WORK INSTRUCTION >> Print the data again, exactly.

STORED DATA >>
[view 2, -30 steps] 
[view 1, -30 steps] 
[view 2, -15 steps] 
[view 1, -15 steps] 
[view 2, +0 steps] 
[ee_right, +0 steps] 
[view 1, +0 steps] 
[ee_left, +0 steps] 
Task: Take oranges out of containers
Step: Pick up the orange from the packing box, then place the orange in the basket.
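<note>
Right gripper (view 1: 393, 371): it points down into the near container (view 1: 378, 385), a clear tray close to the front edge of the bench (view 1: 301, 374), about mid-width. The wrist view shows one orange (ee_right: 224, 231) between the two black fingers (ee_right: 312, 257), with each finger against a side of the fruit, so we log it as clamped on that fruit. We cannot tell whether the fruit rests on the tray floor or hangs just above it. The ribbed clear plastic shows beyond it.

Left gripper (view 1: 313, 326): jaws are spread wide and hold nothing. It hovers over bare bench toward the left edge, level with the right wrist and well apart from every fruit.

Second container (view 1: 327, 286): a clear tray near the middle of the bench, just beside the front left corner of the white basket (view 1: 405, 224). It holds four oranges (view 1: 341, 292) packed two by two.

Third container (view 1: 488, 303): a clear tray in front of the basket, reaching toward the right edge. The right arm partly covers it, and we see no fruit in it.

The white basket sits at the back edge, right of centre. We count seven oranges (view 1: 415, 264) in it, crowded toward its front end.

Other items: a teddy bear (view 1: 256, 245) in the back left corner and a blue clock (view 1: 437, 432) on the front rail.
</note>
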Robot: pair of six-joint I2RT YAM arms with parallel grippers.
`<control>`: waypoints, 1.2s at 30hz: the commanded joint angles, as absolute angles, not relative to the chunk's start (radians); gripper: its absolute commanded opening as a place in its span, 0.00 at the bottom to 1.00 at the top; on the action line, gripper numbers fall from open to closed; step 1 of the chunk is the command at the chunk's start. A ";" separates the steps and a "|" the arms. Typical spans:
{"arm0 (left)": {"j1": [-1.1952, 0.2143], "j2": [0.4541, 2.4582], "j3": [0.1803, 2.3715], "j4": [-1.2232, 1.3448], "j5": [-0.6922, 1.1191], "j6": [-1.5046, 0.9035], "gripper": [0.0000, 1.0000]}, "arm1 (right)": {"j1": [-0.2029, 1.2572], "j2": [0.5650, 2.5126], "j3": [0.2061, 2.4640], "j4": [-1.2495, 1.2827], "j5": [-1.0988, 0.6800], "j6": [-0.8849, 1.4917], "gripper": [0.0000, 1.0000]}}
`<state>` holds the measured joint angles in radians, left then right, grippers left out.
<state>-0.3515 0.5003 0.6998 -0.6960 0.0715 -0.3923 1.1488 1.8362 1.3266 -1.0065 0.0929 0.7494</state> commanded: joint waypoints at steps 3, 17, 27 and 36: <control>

TASK OUTPUT >>
[view 2, -30 steps] 
[view 1, -30 steps] 
[view 2, -15 steps] 
[view 1, -15 steps] 
[view 2, +0 steps] 
[ee_right, +0 steps] 
[view 1, +0 steps] 
[ee_left, +0 steps] 
Task: Take oranges out of containers
Step: Pick up the orange from the packing box, then place the orange in the basket.
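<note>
Right gripper (view 1: 393, 371): it points down into the near container (view 1: 378, 385), a clear tray close to the front edge of the bench (view 1: 301, 374), about mid-width. The wrist view shows one orange (ee_right: 224, 231) between the two black fingers (ee_right: 312, 257), with each finger against a side of the fruit, so we log it as clamped on that fruit. We cannot tell whether the fruit rests on the tray floor or hangs just above it. The ribbed clear plastic shows beyond it.

Left gripper (view 1: 313, 326): jaws are spread wide and hold nothing. It hovers over bare bench toward the left edge, level with the right wrist and well apart from every fruit.

Second container (view 1: 327, 286): a clear tray near the middle of the bench, just beside the front left corner of the white basket (view 1: 405, 224). It holds four oranges (view 1: 341, 292) packed two by two.

Third container (view 1: 488, 303): a clear tray in front of the basket, reaching toward the right edge. The right arm partly covers it, and we see no fruit in it.

The white basket sits at the back edge, right of centre. We count seven oranges (view 1: 415, 264) in it, crowded toward its front end.

Other items: a teddy bear (view 1: 256, 245) in the back left corner and a blue clock (view 1: 437, 432) on the front rail.
</note>
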Robot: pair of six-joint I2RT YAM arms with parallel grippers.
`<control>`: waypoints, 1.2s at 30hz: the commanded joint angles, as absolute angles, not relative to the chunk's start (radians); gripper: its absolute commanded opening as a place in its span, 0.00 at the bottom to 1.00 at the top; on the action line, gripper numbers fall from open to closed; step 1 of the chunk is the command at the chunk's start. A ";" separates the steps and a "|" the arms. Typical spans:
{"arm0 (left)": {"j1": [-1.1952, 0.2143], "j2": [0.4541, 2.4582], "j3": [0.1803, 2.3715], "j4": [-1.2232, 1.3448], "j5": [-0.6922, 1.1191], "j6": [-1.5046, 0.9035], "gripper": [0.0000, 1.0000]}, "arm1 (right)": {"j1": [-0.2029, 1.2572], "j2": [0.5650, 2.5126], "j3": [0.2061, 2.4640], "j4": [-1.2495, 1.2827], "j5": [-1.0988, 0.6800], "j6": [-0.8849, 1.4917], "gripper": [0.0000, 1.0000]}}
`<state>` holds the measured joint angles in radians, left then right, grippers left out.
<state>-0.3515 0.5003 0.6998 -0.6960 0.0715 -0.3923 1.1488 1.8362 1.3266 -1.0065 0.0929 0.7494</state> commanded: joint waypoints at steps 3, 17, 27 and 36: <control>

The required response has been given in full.